South Korea starts naval firing drills amid tension
SEOUL, South Korea — South Korean troops pushed ahead with naval firing drills Monday, a day after North Korea warned the exercises would aggravate tensions between the rivals following the North’s deadly shelling of a front-line South Korean island.
Regional powers stepped up diplomatic efforts to head off further conflict, with President Barack Obama speaking to China’s Hu Jintao by telephone Monday and top diplomats from the U.S., South Korea and Japan scheduled to hold talks later in Washington.
Obama condemned North Korea’s Nov. 23 artillery shelling of Yeonpyeong Island and its pursuit of a uranium enrichment program, and urged Hu to send Pyongyang a message that its "provocations are unacceptable," the White House said.
The attack killed two marines and two civilian construction workers — the first attack on a civilian area since the 1950-53 Korean War.
North Korea said it unleashed the artillery fire after Seoul went ahead with routine live-fire drills despite Pyongyang’s warnings to call off the military exercises.

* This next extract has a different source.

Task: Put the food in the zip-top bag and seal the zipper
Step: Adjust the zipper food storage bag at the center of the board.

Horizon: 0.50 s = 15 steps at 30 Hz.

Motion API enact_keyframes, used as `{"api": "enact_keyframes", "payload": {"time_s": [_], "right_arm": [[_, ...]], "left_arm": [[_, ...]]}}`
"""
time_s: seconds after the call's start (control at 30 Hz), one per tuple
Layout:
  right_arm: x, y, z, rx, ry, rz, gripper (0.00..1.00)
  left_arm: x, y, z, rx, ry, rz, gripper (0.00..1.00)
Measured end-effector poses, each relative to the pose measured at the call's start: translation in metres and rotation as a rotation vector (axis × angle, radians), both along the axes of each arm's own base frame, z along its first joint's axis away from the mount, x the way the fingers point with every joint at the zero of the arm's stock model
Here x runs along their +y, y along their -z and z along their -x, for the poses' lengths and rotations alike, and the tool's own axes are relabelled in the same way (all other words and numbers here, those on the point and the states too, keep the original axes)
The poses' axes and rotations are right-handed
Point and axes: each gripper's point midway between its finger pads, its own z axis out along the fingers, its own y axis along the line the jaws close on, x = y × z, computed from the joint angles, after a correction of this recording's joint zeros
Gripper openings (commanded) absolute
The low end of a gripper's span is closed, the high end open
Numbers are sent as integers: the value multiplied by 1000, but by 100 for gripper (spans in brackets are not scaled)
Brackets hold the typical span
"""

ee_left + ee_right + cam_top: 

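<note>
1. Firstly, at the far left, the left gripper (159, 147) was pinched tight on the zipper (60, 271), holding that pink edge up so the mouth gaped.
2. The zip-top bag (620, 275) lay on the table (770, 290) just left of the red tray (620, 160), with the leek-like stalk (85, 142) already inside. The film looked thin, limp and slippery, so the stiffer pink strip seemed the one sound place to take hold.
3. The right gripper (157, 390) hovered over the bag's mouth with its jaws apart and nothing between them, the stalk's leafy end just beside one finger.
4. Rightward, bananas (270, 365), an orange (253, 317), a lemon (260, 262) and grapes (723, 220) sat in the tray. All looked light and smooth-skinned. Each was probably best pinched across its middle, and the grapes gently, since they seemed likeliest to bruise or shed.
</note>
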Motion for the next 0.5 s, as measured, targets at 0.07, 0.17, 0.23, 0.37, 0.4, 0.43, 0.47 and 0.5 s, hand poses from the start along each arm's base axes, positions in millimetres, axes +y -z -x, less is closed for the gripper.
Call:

The North disputes the maritime border drawn in 1953 by U.N. forces, and considers the waters around Yeonpyeong, which lies just seven miles (11 kilometers) from its shores, its territory.
The shelling occurred just days after reports that North Korea had revealed a large uranium-enrichment facility that would give it a new method of making material for atomic bombs in addition to its known plutonium-based program.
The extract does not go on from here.